### [TO DO]
Within the records that follow, find every line containing the string "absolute". Copy those lines.
START MATERIAL PROVIDED
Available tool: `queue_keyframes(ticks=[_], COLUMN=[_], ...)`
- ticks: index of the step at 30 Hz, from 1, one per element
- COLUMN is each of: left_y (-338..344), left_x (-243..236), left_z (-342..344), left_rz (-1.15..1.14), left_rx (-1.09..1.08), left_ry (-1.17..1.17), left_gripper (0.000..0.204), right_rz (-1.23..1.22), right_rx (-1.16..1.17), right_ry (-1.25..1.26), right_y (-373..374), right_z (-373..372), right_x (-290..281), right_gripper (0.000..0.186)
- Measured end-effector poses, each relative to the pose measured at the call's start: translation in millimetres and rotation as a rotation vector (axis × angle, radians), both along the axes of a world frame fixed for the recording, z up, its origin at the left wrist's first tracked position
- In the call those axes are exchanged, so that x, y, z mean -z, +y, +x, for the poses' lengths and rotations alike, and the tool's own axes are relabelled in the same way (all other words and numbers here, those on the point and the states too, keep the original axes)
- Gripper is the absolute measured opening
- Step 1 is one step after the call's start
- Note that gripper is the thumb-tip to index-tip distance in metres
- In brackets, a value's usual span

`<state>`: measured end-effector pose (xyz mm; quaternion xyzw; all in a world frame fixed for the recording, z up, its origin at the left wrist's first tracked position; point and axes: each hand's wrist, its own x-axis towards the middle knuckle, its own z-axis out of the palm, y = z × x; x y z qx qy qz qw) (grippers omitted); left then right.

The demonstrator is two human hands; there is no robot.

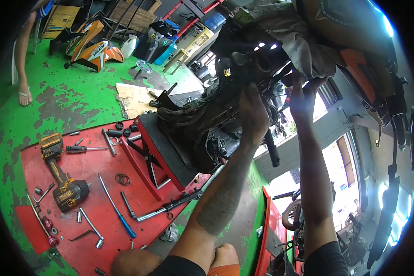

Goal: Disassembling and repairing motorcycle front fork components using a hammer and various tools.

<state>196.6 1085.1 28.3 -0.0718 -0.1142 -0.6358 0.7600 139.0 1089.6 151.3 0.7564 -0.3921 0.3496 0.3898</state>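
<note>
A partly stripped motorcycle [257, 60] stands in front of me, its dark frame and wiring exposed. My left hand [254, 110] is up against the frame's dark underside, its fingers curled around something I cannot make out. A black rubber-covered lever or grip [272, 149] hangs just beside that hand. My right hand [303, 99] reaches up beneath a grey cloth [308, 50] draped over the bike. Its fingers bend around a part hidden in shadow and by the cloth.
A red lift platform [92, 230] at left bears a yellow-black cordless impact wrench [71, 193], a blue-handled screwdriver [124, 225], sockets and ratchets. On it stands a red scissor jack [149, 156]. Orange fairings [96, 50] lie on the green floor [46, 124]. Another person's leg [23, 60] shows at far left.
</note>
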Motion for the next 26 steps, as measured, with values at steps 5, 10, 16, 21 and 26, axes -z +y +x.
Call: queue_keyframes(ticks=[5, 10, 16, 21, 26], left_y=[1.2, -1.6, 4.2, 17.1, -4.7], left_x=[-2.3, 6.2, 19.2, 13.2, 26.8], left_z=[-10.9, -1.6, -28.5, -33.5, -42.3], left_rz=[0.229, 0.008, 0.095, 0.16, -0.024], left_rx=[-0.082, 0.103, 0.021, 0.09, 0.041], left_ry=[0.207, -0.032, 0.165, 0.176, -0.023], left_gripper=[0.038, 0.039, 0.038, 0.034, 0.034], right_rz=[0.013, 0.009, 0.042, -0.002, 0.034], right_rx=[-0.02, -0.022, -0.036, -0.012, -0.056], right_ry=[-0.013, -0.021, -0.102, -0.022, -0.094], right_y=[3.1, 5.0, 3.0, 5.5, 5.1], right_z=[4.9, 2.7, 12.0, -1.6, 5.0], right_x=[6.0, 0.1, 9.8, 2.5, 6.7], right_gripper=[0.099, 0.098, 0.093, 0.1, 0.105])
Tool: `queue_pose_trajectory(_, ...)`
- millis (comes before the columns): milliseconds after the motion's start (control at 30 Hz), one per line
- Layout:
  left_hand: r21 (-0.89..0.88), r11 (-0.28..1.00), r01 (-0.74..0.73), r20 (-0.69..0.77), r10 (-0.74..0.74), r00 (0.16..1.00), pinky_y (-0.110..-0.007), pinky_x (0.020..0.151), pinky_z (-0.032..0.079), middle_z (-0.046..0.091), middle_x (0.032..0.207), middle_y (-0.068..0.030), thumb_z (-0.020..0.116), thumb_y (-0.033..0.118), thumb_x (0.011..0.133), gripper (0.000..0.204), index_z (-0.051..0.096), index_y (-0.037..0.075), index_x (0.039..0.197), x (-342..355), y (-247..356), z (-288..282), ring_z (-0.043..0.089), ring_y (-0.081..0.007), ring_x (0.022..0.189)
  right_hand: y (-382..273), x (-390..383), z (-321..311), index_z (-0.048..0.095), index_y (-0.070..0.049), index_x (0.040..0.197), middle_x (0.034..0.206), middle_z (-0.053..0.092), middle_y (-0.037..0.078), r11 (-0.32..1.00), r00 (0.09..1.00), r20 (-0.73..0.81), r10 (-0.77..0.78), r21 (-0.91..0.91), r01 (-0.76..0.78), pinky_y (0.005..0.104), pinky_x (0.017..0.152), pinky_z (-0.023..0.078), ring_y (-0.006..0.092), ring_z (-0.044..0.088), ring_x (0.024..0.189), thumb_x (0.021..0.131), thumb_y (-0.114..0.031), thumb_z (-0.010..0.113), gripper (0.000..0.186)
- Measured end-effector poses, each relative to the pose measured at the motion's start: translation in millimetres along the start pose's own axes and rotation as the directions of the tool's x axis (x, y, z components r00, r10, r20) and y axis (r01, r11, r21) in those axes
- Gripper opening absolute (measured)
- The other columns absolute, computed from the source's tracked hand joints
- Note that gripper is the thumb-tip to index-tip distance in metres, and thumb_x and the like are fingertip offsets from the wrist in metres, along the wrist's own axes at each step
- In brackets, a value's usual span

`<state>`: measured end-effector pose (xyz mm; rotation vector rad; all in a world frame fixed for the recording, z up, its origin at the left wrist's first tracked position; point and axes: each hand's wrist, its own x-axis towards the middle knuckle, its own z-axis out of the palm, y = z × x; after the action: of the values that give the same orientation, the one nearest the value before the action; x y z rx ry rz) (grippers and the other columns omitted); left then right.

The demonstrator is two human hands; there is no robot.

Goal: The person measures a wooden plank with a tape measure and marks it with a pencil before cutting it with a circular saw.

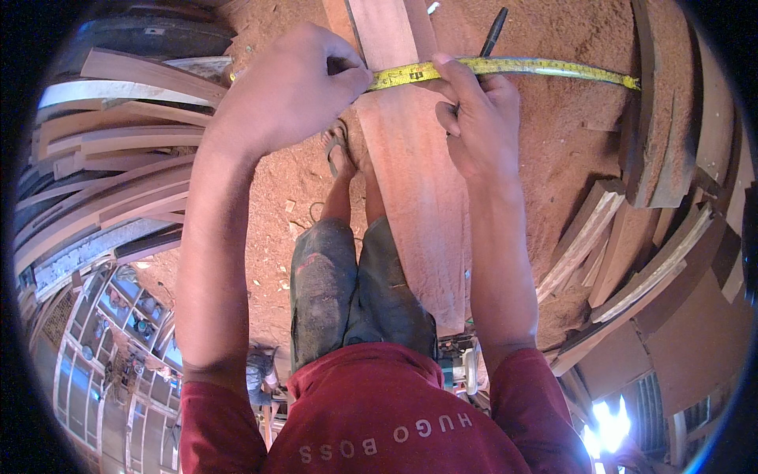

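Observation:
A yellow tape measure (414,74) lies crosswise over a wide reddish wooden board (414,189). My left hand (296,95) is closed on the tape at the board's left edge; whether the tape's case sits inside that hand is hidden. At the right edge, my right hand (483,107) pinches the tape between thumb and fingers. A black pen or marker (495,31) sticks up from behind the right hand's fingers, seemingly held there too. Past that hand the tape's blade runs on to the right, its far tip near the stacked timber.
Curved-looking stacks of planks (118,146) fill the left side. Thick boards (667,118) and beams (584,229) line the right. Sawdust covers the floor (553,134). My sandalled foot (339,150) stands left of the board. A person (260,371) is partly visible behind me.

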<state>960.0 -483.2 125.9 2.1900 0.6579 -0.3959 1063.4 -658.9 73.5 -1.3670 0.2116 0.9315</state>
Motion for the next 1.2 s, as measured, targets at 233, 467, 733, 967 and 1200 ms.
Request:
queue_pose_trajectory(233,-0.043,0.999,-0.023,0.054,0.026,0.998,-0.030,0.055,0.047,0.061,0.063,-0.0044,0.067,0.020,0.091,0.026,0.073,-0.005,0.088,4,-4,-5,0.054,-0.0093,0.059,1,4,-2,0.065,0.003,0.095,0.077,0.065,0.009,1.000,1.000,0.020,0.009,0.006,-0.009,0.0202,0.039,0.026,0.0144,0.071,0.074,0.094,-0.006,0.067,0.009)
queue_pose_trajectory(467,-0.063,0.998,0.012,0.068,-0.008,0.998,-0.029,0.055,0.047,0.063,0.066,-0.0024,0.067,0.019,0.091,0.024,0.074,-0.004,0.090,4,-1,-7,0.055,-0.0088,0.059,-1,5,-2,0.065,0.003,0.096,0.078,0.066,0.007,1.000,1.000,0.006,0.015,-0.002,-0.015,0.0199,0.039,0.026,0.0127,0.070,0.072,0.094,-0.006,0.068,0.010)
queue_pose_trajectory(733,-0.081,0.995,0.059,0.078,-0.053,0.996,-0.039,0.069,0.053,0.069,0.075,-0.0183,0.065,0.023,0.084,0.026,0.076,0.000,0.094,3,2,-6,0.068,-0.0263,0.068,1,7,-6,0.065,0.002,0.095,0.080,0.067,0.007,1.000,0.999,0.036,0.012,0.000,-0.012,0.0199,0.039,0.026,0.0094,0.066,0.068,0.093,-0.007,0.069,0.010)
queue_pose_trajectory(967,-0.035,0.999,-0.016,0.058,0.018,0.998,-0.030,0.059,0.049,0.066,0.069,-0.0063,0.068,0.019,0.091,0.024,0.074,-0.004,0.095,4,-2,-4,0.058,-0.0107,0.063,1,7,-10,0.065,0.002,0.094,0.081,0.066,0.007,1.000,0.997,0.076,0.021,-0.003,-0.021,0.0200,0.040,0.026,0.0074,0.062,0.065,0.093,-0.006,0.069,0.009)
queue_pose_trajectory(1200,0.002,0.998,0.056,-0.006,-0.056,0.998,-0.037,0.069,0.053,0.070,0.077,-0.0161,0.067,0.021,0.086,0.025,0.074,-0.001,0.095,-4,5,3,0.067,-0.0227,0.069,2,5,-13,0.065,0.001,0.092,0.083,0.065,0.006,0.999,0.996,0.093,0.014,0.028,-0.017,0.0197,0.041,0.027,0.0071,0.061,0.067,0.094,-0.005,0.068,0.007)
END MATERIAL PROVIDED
### [ANSWER BELOW]
- Gripper is the absolute measured opening
- Gripper opening absolute (measured)
- The other columns absolute, computed from the source's tracked hand joints

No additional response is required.